Tutorial 30 Solution

Computer Science 301 - 2005

Extra tutorials for Swot Week (3) - Coco Miscellany

These problems are taken from several quizes held over the years, and just probe various techniques useful in developing applications with Coco.

1. In the compiler studied in the course the following Cocol code was used for a WhileStatement:

    WhileStatement<StackFrame frame>      (. Label startLoop = new Label(known); .)
    =  "while" "(" Condition ")"          (. Label loopExit = new Label(!known);
                                             CodeGen.branchFalse(loopExit); .)
       Statement<frame>                   (. CodeGen.branch(startLoop);
                                             loopExit.here(); .)
    .

This generates code that matches the outline

         startLoop:    Condition
                       BZE  loopExit
                       Statement
                       BRN  startLoop
         loopExit:

Some authors contend that it would be preferable to generate code that matches the outline

                       BRN  testlabel
         startLoop:    Statement
         testlabel:    Condition
                       BNZ  startLoop

Their argument is that in most situations a loop body is executed many times, and that the efficiency of the system will be markedly improved by executing only one branch instruction on each iteration.

(a) Do you think the claim is justified for an interpreted system such as we have used? Explain your reasoning.
While this might be the case on some pipelined architectures, on the interpreted system used in the course it would probably make little difference. Far more time is likely to be spent executing the many statements that make up the loop body than in executing an extra unconditional branch instruction.
(b) If the suggestion is easily implementable in terms of our code generating functions, show how this could be done. If it is not easily implementable, why not?
It would be hard to implement using the simple minded code generator the students saw in this course, as we should need to delay generating the code for Condition until after we had generated the code for a Block.
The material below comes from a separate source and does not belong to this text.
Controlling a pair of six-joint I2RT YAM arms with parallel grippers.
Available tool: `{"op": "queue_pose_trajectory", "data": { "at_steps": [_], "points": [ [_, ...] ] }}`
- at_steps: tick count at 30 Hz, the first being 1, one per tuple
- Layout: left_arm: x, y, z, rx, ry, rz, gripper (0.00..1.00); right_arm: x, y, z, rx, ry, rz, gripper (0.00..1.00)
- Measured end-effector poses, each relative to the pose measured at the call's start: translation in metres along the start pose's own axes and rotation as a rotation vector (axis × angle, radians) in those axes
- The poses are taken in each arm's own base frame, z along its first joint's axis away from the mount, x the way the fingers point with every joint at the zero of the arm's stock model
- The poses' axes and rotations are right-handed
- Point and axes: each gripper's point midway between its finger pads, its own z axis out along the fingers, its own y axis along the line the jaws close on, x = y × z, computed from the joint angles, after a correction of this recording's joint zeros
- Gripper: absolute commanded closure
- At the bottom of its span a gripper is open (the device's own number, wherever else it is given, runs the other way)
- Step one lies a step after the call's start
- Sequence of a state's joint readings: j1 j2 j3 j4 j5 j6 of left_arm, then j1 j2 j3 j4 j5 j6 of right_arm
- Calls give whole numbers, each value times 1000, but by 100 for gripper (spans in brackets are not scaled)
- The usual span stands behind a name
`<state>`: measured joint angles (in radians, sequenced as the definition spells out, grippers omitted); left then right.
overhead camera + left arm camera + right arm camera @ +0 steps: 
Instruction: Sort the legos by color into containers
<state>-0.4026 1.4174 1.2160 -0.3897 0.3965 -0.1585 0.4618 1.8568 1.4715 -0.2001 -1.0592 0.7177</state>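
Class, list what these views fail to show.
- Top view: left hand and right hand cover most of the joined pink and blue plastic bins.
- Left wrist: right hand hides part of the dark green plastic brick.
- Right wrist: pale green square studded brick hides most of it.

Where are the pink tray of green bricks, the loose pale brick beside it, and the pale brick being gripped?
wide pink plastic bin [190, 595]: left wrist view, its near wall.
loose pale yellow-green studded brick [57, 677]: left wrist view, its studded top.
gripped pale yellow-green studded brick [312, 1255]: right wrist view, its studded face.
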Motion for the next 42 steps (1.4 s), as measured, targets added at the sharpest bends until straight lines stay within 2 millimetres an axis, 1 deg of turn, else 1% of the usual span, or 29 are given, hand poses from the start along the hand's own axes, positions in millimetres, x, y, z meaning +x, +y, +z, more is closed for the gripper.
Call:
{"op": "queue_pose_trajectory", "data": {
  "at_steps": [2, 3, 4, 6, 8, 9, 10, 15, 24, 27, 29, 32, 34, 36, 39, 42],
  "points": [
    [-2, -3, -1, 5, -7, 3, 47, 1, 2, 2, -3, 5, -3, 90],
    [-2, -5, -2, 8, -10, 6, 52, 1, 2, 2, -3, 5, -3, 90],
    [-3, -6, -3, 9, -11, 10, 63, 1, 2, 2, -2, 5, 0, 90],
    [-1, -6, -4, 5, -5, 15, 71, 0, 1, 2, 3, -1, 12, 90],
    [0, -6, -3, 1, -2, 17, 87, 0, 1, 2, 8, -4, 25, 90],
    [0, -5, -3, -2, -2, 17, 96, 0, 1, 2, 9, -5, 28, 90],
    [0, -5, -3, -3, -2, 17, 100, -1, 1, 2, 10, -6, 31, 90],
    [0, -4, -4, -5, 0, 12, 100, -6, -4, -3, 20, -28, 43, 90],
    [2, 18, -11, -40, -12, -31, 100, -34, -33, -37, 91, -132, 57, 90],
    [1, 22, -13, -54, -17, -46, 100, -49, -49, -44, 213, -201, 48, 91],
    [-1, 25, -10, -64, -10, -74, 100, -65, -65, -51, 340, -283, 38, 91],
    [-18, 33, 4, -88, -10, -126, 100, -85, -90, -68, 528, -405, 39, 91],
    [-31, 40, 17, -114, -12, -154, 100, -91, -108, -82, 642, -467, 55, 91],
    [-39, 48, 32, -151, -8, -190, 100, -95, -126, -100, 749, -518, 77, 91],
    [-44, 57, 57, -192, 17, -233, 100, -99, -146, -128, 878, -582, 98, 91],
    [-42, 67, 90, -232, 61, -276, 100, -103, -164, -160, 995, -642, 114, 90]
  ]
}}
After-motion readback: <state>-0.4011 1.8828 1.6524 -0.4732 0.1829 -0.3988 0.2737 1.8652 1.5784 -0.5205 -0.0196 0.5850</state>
Generating the various branch instructions would be easy enough, of course. In a more sophisticated compiler that built a tree representation of the program before emitting any code, judicious tree walking would allow one to get the effect relatively simply.

2. In the compiler you (should) have developed to allow for characters as well as integers and booleans it was suggested that you use C-like syntax for casting, for example

           int i = 60;
           char c = (char) (4 + i);
           c = (char) (int) 'a';
           i = (int) c + 45

In Modula-2, what amounts to casting operations uses a syntax exemplified by

           i = 60;
           c = CHAR(4 + i);
           c = CHAR( INTEGER('a') );
           i = INTEGER(c) + 45;

How would you alter your compiler to use this latter approach. Which strikes you as "better"? Justify your answer.

The compiler as developed in the prac had code for the Primary production reading

    Primary<out int type>                 (. type = Entry.noType;
                                             int size;
                                             DesType des;
                                             ConstRec con; .)
    =    Designator<out des>              (. type = des.type;
                                             switch (des.entry.kind) {
                                               case Entry.Var:
                                                 CodeGen.dereference();
                                                 break;
                                               case Entry.Con:
                                                 CodeGen.loadConstant(des.entry.value);
                                                 break;
                                               default:
                                                 SemError("wrong kind of identifier");
                                                 break;
                                             } .)
       | Constant<out con>                (. type = con.type;
                                             CodeGen.loadConstant(con.value); .)
       | "new" BasicType<out type>        (. type++; .)
         "[" Expression<out size>         (. if (!isArith(size))
                                               SemError("array size must be integer");
                                             CodeGen.allocate(); .)
         "]"
       | "("
         (   "char" ")"
             Factor<out type>             (. if (!isArith(type))
                                               SemError("invalid cast");
                                             else type = Entry.charType;
                                             CodeGen.castToChar(); .)
           | "int" ")"
             Factor<out type>             (. if (!isArith(type))
                                               SemError("invalid cast");
                                             else type = Entry.intType; .)
           | Expression<out type> ")"
         )
    .

One could change the last part of this to read:

       | "char" "(" Expression<out type>  (. if (!isArith(type))
                                               SemError("invalid cast");
                                             else type = Entry.charType;
                                             CodeGen.castToChar(); .)
       | "int" "(" Expression<out type>   (. if (!isArith(type))
                                               SemError("invalid cast");
                                             else type = Entry.intType; .)
         ")"
       | "(" Expression<out type> ")"
    .

The Modula-2 syntax strikes me as being clearer, and more easily avoids the awkward factoring of the grammar needed to ensure that it remains LL(1).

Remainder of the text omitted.